Vertex AI vs AI Studio: The quality difference between Vertex AI's gemini-embedding-001 and AI Studio's older models is significant. Vertex AI also provides production SLAs, better rate limits, and native Elasticsearch integration. For any serious application, it's worth the extra setup complexity.

Grounding Requires Discipline: Simply telling an LLM "don't hallucinate" doesn't work. Effective grounding requires: (1) precise, limited context, (2) explicit lists of available APIs, (3) clear instructions to admit when information is missing, and (4) validation with retry. This combination reduced hallucinations dramatically.

Elasticsearch's semantic_text is Magic: Before this feature, we would have needed to manually call embedding APIs, store vectors separately, and handle index updates carefully. The semantic_text field type does all of this automatically via inference endpoints. It dramatically simplified our architecture.

Package Documentation Quality Varies: Some packages have excellent READMEs with clear examples (zod, hono), while others are sparse or assume prior knowledge (@composio/core). Our system exposed these quality gaps—better documentation directly improves grounded generation quality.

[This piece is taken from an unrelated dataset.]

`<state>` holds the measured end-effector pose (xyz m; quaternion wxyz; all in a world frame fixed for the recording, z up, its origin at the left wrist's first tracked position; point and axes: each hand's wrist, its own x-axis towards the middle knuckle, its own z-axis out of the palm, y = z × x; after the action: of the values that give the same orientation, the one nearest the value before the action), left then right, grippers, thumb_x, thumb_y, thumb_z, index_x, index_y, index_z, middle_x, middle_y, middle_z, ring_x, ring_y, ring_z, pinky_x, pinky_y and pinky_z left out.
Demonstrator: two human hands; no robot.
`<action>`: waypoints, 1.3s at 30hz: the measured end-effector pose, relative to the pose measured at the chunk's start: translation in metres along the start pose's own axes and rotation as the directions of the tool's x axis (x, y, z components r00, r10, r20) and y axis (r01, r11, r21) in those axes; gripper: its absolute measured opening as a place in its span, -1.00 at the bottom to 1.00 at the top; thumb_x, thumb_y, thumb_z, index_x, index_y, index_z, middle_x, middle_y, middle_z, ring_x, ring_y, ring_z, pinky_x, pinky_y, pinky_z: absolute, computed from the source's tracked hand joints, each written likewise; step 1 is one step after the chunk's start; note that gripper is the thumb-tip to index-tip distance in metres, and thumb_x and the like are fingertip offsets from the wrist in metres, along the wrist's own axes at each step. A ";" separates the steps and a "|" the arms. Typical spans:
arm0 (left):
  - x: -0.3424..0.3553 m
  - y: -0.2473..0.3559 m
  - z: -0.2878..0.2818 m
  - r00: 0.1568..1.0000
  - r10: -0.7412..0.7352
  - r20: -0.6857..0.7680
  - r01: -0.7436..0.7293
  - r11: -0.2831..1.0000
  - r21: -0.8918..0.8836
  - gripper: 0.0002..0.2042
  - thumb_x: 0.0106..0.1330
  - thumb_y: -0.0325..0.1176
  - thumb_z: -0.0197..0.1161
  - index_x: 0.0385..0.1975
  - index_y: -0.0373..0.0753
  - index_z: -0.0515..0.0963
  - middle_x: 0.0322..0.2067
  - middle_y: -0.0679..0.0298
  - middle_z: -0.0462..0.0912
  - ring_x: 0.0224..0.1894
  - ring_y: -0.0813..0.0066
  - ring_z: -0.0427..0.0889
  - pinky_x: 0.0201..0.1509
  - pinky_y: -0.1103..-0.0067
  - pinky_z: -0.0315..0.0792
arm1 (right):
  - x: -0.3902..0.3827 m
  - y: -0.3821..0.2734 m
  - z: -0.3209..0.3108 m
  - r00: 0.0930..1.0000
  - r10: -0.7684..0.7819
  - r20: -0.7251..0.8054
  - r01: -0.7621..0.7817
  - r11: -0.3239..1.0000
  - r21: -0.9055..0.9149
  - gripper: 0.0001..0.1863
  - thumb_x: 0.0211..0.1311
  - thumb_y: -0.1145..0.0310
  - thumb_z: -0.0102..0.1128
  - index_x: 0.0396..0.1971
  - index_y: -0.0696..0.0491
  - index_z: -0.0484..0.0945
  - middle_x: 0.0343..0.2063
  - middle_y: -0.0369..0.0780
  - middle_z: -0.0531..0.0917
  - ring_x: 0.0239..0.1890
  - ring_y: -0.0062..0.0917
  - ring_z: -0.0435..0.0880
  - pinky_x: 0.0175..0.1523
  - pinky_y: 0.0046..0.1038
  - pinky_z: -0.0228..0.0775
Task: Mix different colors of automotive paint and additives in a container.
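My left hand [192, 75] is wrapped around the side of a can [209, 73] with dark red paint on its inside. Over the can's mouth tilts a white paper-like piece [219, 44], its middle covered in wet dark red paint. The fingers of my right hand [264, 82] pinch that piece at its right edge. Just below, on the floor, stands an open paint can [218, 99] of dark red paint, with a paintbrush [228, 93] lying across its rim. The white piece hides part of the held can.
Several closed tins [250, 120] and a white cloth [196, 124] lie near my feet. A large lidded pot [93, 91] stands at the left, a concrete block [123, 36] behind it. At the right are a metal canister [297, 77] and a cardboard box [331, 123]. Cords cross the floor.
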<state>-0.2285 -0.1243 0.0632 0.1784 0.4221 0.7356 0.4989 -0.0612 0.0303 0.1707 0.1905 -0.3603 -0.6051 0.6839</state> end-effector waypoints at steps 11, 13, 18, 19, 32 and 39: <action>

MCP Protocol is Powerful: Building an MCP-compliant API opened doors to multiple IDE integrations immediately. The standardized resource/tool schema means Cursor, Windsurf, and other MCP clients can use our system without custom adapters.

What's next for NPM Intel

Expanded Corpus: Scale from 15 MVP packages to 500+ covering the most popular npm packages. Implement automated crawling of trending packages from npm's public API and GitHub stars.

Symbol-Aware Search: Add specialized boosting for queries that mention specific function or class names. If someone searches "useQuery from @tanstack", directly match against exported symbols for pinpoint accuracy.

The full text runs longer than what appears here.